Ève Bazaiba veut donner à cette campagne une dimension profondément sociale et citoyenne. Elle l’inscrit autour d’une trilogie comprenant le sourire, le réconfort et l’espoir.
« À travers la campagne de solidarité nationale, le Gouvernement donne l’opportunité à chacune et à chacun de nous de contribuer à ce mécanisme, tout en revitalisant notre culture de solidarité et d’unité nationale », a-t-elle expliqué.
Selon la ministre, l’ambition est que ces trois objectifs deviennent accessibles à tous les Congolais en situation de vulnérabilité et ne soient plus dépendants d’interventions occasionnelles.

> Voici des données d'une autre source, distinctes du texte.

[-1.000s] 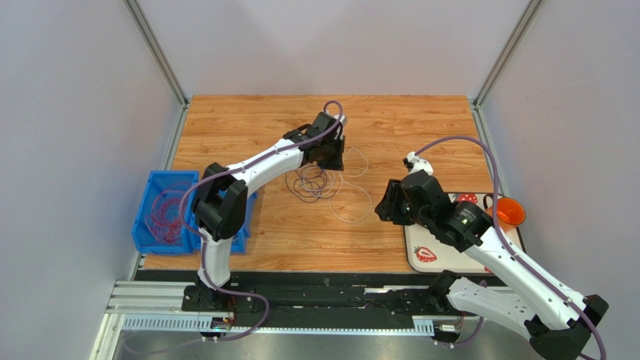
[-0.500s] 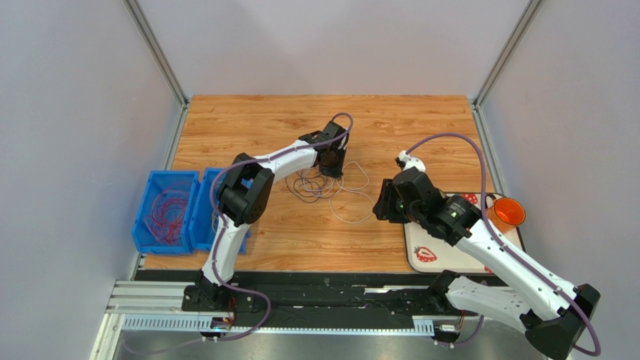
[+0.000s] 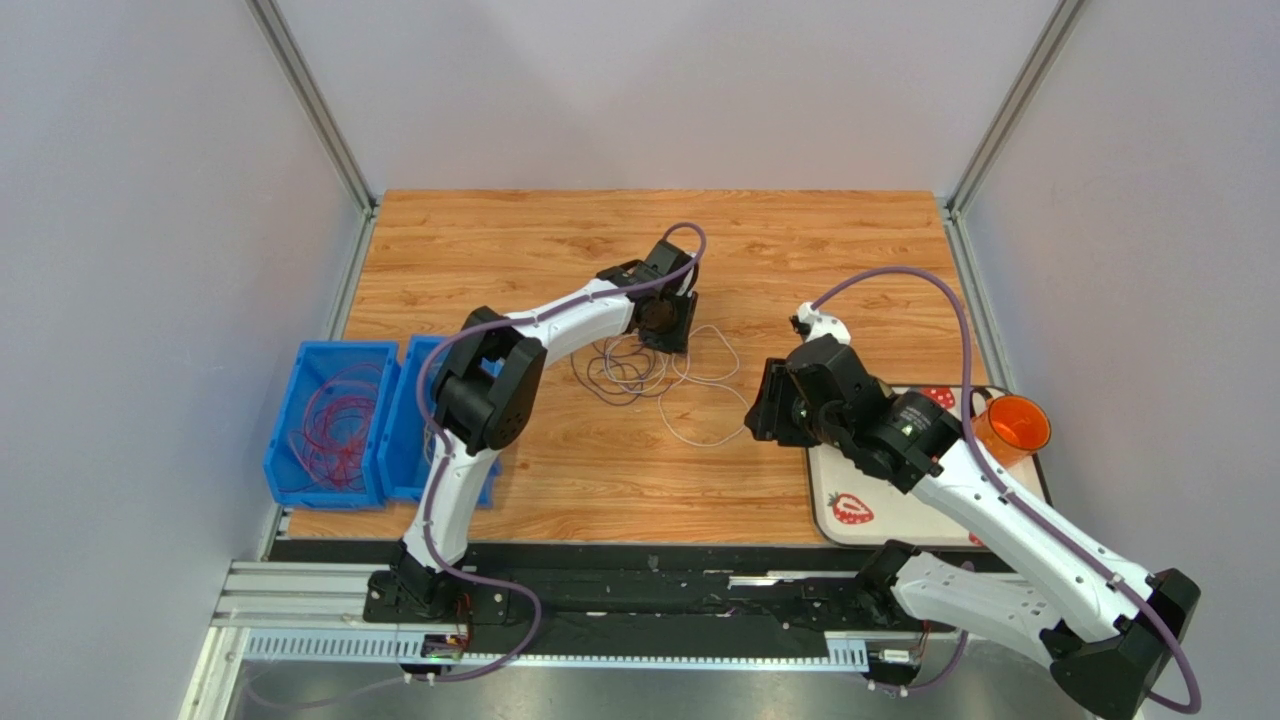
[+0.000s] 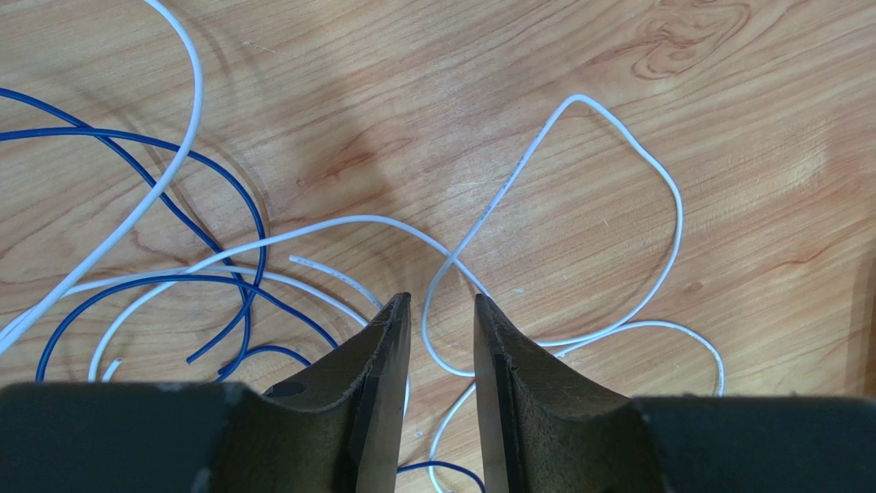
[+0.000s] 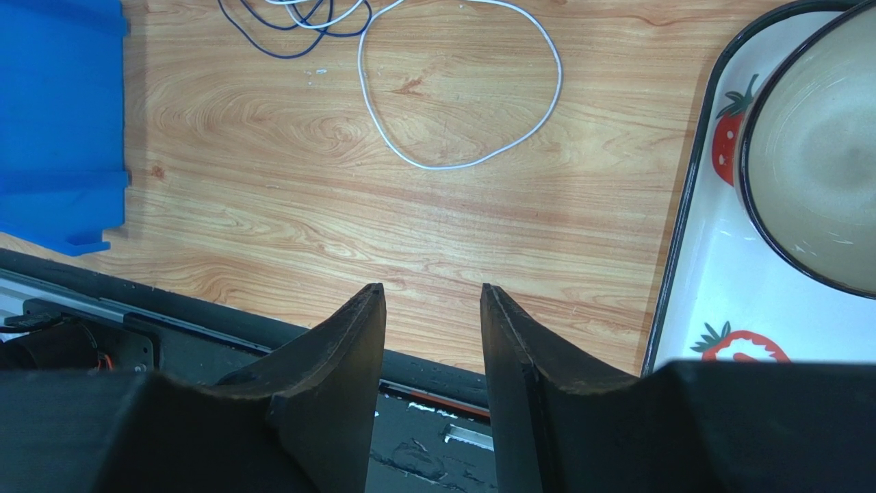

« Il s’agit de redonner le sourire, apporter le réconfort et faire renaître l’espoir d’un lendemain meilleur dans le cœur de chaque Congolais qui se trouve dans une situation de vulnérabilité », a-t-elle ajouté.
Dans son appel final, Ève Bazaiba a résumé l’esprit de la campagne en une formule destinée à mobiliser toutes les composantes de la société.
« Chaque geste compte, chaque don sauve une vie », a-t-elle lancé.
La Campagne de solidarité nationale, lancée à Kinshasa, est appelée à se poursuivre dans les provinces. Le gouvernement veut ainsi transformer l’entraide en un mécanisme durable de réponse aux crises et faire de la solidarité un véritable réflexe citoyen face aux détresses qui touchent les Congolais.